P, who had been made redundant earlier that summer, was offered a new job. His first day involved a trip to Germany for technical training. We managed to squeeze in a quick meeting at a halfway point on the day before he left. I am not known for my sense of direction so was hugely relieved when I found that I had managed to park in the same car park as he but what a lovely surprise to see him running towards me in a true Heathcliffe moment and sweeping me off my feet! No mean feat when you weigh over 25 stone, as I did at the time!
By the end of our three hour stroll round the town, this quiet, unassuming man, who was not given to stating opinion, asking for anything or having any dreams or ambitions, stunned me with his words. As we prepared to say farewell he suddenly exclaimed “I can’t do this! I can’t say goodbye. I need you and I want us to be together. Is there any way that you could consider that?”
Umm, YES!
One big stumbling block though – his home situation. And I was shocked again when he announced that it would be resolved upon his return from his work trip.
I’m not sure if I really believed he would go through with it and certainly I would never have asked him to do so. He assured me that this was the right thing to do, that he should have done it long before. The situation at home was poisonous – I’d seen that for myself. He couldn’t continue sleeping on a sofa or on the floor of one of the kid’s bedrooms. He couldn’t stay in a situation where he was being physically attacked, verbally abused, ridiculed and vilified in front of those same kids either. Something had to make it stop. He was going to make it stop, regardless of my answer.
And so he did.
Life has been an enormous struggle at times and we have faced many challenges. Health, financial, family and legal battles have ensued but we have survived all of them – albeit a little more bruised and battered each time. We know that individually we are strong but together we will face anything. Our differences are sometimes our greatest asset but occasionally our biggest frustration but we’ve learned to handle that.

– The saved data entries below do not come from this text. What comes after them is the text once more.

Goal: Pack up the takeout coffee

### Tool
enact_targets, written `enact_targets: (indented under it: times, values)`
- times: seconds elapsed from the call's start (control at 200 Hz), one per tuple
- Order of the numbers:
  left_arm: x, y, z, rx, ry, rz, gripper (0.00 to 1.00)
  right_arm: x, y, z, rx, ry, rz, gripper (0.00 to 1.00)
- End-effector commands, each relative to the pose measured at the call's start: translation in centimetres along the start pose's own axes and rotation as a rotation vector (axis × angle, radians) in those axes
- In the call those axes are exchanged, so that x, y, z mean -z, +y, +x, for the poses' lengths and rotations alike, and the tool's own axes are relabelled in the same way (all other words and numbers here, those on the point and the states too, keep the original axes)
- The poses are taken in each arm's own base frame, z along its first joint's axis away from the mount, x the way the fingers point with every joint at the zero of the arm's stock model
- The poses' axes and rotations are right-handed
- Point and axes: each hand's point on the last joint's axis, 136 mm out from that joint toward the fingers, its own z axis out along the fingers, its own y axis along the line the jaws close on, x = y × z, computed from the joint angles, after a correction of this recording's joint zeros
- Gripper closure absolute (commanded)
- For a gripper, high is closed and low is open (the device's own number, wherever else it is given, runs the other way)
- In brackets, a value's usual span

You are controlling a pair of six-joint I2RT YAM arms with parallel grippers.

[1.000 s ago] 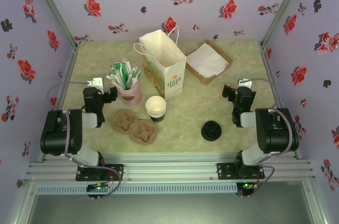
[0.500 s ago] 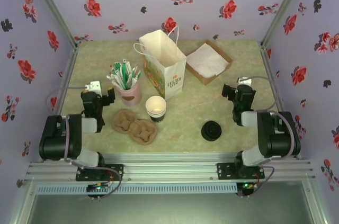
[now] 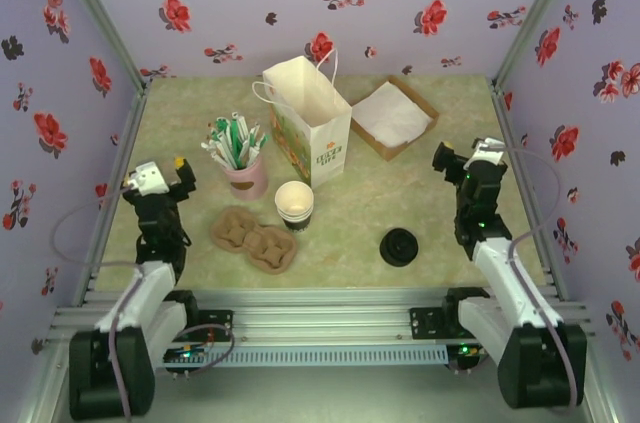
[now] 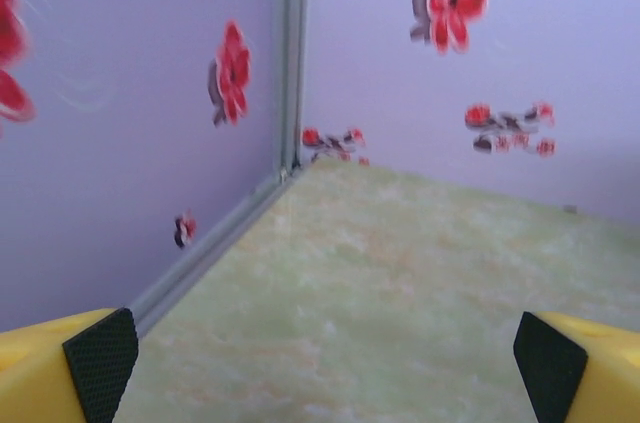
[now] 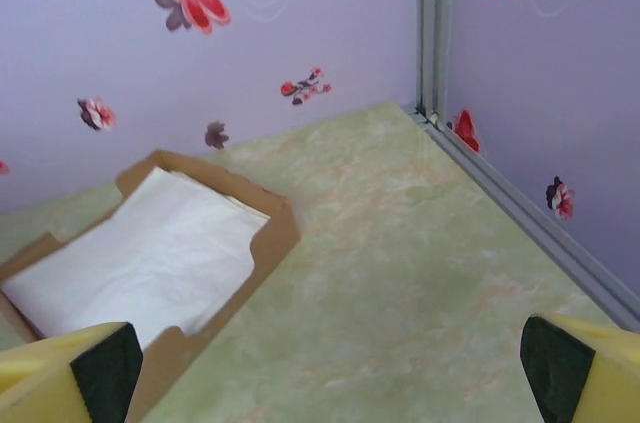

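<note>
Finding the paper cup (image 3: 294, 205) standing upright and uncapped just on the near side of the paper bag (image 3: 310, 123), its black lid (image 3: 399, 246) lying farther forward-right of the bag (nearer the right arm (image 3: 480, 213)), left jaws and right jaws both spreading wide, gripping nothing.

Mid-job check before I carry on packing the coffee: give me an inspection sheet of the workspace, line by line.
Surface: marbled green table, no spill seen.
Job's things: paper cup upright, uncovered; black lid lying apart, to its right.
Clutter: white paper bag standing open behind the cup; pink cup of stirrers; pulp carriers; cardboard tray of white napkins.
Grippers: left gripper open, empty; right gripper open, empty.
Cables: grey cable loops beside the left arm at the table's left edge.
Surroundings: floral-papered walls; nothing else seen.
</note>
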Motion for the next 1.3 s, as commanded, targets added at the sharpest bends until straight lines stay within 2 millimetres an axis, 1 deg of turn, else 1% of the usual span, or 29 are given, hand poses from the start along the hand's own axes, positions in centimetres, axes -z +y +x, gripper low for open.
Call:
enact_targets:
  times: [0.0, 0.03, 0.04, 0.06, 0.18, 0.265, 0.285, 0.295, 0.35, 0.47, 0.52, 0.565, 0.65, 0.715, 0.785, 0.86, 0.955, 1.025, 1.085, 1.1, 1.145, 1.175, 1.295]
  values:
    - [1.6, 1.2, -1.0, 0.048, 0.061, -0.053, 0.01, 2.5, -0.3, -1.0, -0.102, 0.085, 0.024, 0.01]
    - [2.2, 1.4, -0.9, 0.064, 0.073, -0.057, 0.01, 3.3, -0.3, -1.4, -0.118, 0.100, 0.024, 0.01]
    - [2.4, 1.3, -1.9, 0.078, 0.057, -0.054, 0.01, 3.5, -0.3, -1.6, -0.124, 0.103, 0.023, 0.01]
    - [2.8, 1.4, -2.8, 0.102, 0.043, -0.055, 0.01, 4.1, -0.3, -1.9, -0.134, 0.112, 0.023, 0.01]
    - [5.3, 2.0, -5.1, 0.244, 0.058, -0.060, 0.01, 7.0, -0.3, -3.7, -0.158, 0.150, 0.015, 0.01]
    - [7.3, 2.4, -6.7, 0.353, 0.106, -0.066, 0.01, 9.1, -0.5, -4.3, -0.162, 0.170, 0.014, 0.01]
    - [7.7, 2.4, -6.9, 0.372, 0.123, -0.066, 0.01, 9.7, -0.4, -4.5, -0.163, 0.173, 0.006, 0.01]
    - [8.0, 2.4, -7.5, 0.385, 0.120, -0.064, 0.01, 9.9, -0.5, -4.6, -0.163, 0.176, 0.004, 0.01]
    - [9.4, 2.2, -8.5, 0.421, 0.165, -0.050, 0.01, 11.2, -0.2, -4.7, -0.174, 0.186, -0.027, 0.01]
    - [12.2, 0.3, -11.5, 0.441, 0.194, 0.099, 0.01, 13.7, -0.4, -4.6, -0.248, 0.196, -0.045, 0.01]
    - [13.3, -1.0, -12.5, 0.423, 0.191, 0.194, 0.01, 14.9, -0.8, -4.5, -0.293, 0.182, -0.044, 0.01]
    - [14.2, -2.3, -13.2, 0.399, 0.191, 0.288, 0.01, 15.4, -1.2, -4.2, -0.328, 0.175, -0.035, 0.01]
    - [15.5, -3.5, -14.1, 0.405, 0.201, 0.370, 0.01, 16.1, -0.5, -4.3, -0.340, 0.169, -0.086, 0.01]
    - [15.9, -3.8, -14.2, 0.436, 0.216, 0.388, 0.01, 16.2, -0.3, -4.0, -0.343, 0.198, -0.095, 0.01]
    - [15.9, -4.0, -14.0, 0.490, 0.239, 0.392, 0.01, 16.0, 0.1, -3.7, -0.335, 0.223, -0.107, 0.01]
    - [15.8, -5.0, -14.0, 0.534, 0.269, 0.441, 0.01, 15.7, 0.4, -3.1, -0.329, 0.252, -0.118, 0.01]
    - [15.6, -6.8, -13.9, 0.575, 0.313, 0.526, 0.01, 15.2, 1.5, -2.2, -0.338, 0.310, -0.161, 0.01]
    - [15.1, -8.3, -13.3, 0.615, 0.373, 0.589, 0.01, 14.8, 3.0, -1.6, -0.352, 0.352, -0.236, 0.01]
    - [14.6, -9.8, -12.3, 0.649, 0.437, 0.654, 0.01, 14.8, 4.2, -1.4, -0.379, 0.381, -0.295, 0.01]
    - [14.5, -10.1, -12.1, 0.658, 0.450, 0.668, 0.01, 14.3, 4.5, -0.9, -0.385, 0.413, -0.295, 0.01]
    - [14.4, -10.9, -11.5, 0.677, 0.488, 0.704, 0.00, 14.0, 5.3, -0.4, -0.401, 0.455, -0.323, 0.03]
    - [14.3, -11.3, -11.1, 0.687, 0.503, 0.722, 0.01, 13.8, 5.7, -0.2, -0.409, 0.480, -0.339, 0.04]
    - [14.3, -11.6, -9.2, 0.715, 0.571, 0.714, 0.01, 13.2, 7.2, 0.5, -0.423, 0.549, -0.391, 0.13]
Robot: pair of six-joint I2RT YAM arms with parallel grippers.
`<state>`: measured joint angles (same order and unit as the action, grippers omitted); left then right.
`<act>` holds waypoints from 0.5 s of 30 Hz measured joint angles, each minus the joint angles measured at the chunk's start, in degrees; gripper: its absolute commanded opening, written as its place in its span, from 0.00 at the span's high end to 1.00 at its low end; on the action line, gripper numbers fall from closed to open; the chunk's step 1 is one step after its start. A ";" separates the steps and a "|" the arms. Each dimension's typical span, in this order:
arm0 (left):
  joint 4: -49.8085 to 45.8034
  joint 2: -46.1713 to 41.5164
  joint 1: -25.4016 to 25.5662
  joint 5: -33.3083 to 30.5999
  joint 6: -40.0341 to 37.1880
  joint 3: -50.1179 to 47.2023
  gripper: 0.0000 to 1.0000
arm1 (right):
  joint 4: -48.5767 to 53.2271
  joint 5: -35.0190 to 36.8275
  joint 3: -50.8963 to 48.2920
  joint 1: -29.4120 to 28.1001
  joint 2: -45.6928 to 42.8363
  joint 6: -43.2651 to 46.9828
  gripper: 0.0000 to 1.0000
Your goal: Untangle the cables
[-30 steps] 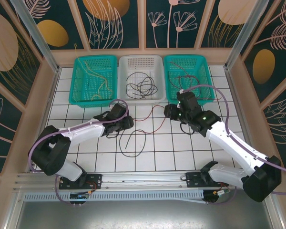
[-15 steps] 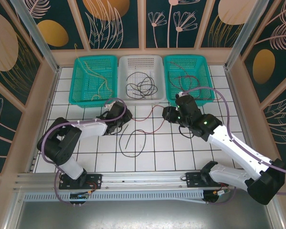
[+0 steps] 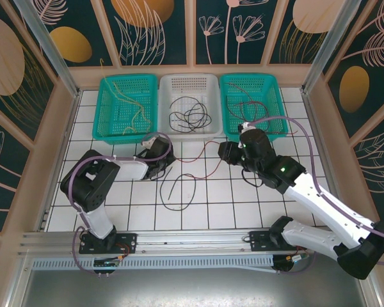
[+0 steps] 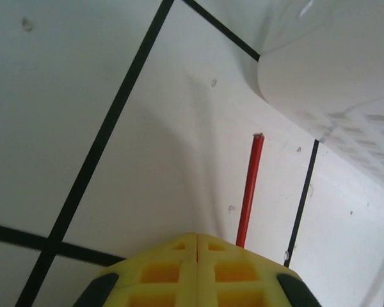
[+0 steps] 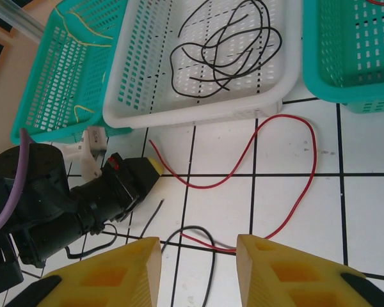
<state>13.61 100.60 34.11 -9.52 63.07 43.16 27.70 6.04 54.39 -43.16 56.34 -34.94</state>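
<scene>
White gridded tabletop [image 3: 230, 204] is filling the lower half of the top view, with three baskets lining its far edge. The left teal basket [image 3: 101, 109] is holding yellow cables [image 3: 137, 109]. The white basket [image 3: 164, 102] is holding coiled black cables [image 5: 230, 51]. The right teal basket [image 3: 278, 96] is holding a red strand [image 3: 249, 96].

Compared with a second ago, I am seeing the left arm folding much tighter. Its elbow is now sitting closer to its base at lower left, and its wrist has crept slightly left. The right arm's elbow has swung further toward the lower right corner, while its head is staying near the frame's centre. The loose cables are lying where they were.

The left gripper [image 4: 197, 238] is lying low just below the white basket's near left corner, jaws pressed flush together. The loose red cable [image 4: 249, 185] is poking out from behind one pad rather than from the seam, so I cannot tell whether it is pinched. That cable is looping right across the tiles below the white basket in the right wrist view. A loose black cable [image 5: 187, 228] is curling just below it.

The right gripper [image 5: 198, 246] is hanging above those two strands, tilting down toward the left gripper, fingers spread wide and gripping nothing.
</scene>
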 measured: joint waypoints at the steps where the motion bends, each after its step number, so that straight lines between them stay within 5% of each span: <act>1: -0.02 -1.20 0.02 0.13 -0.02 -1.07 1.00 | -0.13 0.04 0.00 -0.46 0.02 0.00 0.64; 7: -1.38 -13.35 0.02 0.35 -1.60 -6.49 0.99 | -1.29 0.61 0.00 -3.69 0.72 0.00 0.63; 12: -3.96 -17.16 0.94 3.08 -5.01 -5.16 0.67 | -1.53 1.95 0.00 -5.88 3.76 -0.39 0.60; 15: -8.87 -15.26 4.59 5.11 -8.28 -1.18 0.59 | -0.52 3.67 0.00 -6.64 6.03 -1.57 0.59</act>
<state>4.73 85.34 38.70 -4.40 54.78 41.98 27.18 9.72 54.39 -49.80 62.37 -36.51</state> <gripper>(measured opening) 0.377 0.404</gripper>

And this quiet, shy and very humble man has turned into a quietly confident, articulate and purposeful person who now believes he can make things happen rather than just accepting his fate. He has an opinion which he will now offer – whether I want him to or not! He has a social confidence which is building slowly and a life which is becoming calmer and brighter all the time. We have both made enormous changes in our lives. I am now less than half the size I was when he first fell in love with me. He is now twice the man he was when I fell in love with him.
But when Destiny calls, all these things become possible. And when the Dragon and the Phoenix fly together, all is well with the world.